> [Supplied material]

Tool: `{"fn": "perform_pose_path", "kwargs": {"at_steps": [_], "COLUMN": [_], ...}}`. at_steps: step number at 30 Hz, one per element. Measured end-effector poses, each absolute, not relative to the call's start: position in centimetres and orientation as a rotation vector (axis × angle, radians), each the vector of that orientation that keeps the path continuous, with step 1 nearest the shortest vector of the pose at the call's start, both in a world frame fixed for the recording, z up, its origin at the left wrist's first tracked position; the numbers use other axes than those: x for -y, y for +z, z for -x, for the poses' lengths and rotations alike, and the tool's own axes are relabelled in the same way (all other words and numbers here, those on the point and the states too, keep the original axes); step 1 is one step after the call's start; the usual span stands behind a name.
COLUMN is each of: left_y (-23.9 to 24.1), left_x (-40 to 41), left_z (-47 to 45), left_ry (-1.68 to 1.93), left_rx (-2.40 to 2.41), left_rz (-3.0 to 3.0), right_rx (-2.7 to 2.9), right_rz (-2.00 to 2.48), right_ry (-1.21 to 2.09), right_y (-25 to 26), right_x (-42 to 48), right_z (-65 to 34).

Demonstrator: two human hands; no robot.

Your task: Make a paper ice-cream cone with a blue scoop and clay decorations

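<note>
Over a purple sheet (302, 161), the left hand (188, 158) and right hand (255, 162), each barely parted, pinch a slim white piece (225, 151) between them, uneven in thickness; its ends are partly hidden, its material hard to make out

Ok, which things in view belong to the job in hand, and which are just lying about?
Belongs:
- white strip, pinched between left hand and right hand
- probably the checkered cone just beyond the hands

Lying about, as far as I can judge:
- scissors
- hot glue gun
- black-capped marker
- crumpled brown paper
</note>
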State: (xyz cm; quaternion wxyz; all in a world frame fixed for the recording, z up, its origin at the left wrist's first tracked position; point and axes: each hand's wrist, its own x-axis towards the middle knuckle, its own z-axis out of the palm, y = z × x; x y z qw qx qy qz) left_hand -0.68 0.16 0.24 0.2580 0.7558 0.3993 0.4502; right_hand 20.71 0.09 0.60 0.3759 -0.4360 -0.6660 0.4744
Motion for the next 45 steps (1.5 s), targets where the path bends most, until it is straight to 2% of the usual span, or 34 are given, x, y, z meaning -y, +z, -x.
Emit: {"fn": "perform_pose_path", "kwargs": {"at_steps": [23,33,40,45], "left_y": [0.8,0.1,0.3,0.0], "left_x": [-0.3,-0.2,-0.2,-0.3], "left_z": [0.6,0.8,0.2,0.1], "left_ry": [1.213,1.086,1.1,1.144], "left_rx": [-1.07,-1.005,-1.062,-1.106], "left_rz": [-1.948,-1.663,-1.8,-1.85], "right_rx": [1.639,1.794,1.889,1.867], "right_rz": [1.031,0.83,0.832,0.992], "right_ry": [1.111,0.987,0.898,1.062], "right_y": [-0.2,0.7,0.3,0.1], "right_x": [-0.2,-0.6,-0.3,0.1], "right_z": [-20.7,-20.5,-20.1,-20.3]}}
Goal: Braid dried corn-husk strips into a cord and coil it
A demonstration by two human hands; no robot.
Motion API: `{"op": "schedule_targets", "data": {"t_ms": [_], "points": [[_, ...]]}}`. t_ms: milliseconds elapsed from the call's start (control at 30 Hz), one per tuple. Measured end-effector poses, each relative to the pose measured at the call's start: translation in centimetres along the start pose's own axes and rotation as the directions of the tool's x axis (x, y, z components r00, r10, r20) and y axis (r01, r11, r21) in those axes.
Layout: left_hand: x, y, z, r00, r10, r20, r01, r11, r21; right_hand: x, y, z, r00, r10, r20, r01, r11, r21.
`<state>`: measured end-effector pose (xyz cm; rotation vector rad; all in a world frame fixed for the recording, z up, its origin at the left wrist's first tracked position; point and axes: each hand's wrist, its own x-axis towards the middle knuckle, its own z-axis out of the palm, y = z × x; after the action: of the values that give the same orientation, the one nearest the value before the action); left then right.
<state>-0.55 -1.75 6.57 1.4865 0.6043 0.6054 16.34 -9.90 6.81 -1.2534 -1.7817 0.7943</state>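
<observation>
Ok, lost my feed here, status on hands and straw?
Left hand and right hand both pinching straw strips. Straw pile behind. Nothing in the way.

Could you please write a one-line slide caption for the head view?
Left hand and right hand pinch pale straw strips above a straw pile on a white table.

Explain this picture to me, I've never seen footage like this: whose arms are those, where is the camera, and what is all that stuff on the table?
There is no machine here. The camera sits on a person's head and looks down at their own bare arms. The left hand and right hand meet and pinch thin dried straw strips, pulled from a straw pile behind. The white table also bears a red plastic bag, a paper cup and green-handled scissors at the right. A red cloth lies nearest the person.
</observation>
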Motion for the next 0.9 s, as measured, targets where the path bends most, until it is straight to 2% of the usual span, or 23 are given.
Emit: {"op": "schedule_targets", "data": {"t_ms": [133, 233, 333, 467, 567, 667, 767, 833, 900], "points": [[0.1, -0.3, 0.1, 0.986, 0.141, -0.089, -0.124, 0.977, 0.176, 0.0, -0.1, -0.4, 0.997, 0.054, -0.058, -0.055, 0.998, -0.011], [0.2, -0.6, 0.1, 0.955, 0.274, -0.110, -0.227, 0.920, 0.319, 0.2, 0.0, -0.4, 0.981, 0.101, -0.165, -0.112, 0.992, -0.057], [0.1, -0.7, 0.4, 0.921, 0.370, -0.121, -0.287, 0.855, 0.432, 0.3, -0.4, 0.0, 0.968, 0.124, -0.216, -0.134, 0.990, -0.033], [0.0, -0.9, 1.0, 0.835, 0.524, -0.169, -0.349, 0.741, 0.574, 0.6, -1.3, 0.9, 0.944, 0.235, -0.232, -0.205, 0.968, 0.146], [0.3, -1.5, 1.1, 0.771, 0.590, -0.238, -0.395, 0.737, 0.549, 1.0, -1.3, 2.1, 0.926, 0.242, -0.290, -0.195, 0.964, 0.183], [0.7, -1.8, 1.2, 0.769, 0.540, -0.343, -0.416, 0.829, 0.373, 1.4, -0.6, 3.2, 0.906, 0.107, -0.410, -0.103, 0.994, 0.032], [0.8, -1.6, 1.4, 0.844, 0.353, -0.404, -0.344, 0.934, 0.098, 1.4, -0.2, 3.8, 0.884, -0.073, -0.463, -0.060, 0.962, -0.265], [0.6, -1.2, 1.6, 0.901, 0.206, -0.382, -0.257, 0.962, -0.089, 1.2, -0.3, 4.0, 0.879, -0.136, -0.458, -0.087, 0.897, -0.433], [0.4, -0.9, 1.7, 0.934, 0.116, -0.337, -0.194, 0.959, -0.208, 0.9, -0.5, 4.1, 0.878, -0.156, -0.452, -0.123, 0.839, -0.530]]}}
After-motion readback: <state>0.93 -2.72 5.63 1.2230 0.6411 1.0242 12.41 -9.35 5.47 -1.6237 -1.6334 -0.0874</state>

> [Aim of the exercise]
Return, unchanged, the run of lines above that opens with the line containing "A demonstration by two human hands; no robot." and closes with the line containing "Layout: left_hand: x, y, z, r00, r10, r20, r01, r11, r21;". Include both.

> [Exercise output]
A demonstration by two human hands; no robot.
Motion API: `{"op": "schedule_targets", "data": {"t_ms": [_], "points": [[_, ...]]}}`. t_ms: milliseconds elapsed from the call's start (control at 30 Hz), one per tuple. Measured end-effector poses, each relative to the pose measured at the call's start: translation in centimetres along the start pose's own axes and rotation as the directions of the tool's x axis (x, y, z components r00, r10, r20) and y axis (r01, r11, r21) in those axes.
Layout: left_hand: x, y, z, r00, r10, r20, r01, r11, r21; right_hand: x, y, z, r00, r10, r20, r01, r11, r21.

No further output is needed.